BobRay commented 10 years ago

Did you try my suggestion above (adding set_time_limit(0) inside the loop)? That should reset the clock on every request and you could drop max_execution time to, say, 200. BTW, if PHP is running in safe_mode, this will have no effect.

Another thought -- maybe the host is throttling you at some point due to the many requests in a short time.

hexcollective commented 10 years ago

Hi Bob,

I added this as such to install.class.php:

public function delay($sec) {
set_time_limit(0);

Is that right? If so, it's had no impact on the larger site (300 resources).

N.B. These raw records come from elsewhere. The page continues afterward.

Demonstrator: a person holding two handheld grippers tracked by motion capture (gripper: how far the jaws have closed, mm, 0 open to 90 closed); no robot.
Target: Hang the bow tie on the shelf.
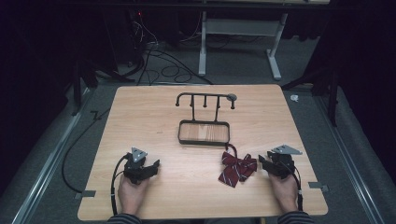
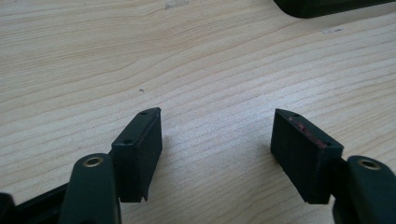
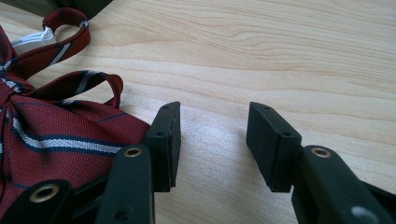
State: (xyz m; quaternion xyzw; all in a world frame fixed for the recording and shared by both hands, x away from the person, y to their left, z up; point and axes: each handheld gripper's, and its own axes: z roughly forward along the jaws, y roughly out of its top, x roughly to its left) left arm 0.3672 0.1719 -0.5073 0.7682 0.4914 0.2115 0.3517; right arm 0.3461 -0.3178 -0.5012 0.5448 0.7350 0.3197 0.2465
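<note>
Just left of the right tool (image 1: 264, 162) lies a dark red bow tie with navy and white stripes (image 1: 238, 168), flat on the pale wooden worktop (image 1: 154, 112) with its strap loop curling away toward the black metal stand with a tray base and a row of hooks (image 1: 204, 116). In the right gripper view the striped cloth (image 3: 51, 135) sits against the outer side of one jaw, not between the two; the jaws stand apart with bare wood in the gap, so this tool grips nothing. Well off to the other side, the left tool (image 1: 156, 164) also rests low on the worktop, its jaws spread wide over plain wood in its own view (image 2: 215, 135).

By my judgement the work has hardly begun: the bow tie is untouched and the hooks on the stand, beyond both tools, hang empty. Picking the tie up and getting it onto the stand all seems left to do.

Both hands sit near the person's edge, forearms coming in low, each tool pointing inward and slightly forward, the right hand (image 1: 284, 185) closest to the cloth.
</note>
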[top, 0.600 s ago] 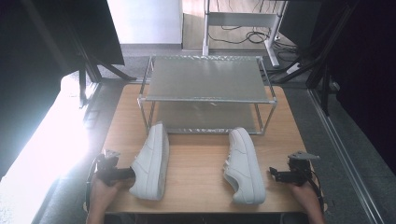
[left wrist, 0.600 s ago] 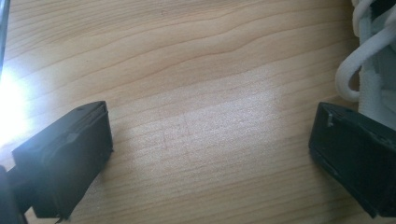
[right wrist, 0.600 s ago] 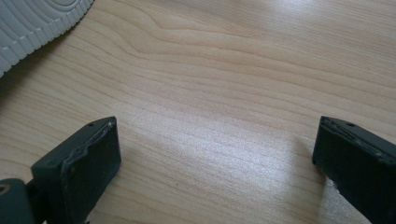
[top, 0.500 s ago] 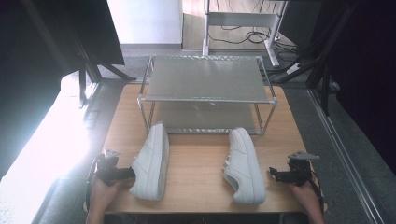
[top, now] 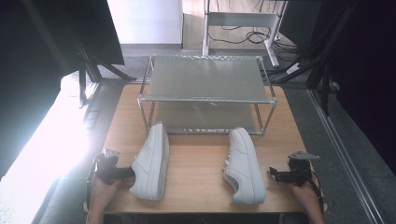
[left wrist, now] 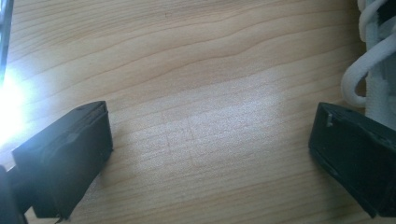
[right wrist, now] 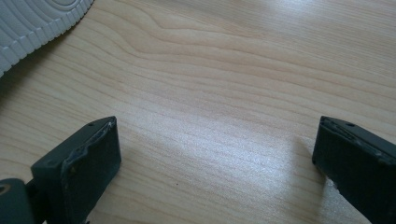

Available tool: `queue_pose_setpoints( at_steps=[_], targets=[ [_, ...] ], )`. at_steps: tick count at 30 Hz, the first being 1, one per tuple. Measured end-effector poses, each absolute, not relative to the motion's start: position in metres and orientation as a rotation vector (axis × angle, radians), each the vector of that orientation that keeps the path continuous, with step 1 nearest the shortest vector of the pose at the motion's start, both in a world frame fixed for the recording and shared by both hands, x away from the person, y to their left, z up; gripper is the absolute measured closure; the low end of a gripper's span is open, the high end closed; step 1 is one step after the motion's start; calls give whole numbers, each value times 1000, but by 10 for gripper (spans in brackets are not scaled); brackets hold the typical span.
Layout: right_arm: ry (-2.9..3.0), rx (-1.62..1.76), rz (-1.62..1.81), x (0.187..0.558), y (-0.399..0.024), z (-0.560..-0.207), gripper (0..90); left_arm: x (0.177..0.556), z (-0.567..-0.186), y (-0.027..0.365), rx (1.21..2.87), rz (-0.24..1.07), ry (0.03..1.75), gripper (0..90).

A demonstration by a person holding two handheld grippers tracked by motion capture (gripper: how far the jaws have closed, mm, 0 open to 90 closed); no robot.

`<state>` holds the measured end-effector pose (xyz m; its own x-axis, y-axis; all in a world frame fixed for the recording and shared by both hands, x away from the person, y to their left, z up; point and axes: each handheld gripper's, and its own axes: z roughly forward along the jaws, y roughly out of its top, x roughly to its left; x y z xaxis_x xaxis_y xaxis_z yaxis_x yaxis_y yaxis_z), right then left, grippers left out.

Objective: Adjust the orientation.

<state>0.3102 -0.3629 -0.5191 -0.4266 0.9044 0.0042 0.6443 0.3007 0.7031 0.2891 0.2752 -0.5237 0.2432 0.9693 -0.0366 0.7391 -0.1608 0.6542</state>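
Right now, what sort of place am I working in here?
Probably a lab or test room set up for recording, not a home: a wooden table carries a metal two-tier shoe rack and two white sneakers, with dark frame stands and loose floor cables around.

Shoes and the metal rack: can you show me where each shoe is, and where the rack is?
left shoe (top: 152, 161), high view, on its white side.
right shoe (top: 243, 164), high view, on its white upper.
metal rack (top: 205, 78), high view, on its top shelf.
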Motion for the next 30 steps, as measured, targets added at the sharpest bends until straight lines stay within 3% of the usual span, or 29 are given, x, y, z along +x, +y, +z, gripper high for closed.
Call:
queue_pose_setpoints(
  at_steps=[30],
  targets=[
    [2166, 1419, 963, 310, -368, -518, 18, 265, -504, 297, 1798, 417, 1509, 0]
  ],
)
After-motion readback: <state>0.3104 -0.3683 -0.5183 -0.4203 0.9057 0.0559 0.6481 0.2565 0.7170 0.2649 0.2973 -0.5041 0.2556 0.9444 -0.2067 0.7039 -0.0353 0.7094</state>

BobRay commented 10 years ago

Yes. Possibly your host has PHP set to ignore all calls to set_time_limit(). In that case, the only solution would be to run it from the command line, either directly, or from a cron job. The code would have to be modified to instantiate $modx. I don't have time to look into it right now, but will try to get to it.

hexcollective commented 10 years ago

Hi Bob, thanks very much for you help. I'd certainly be interested in a version of this component run from Cron and would be happy to help fund that if you're interested.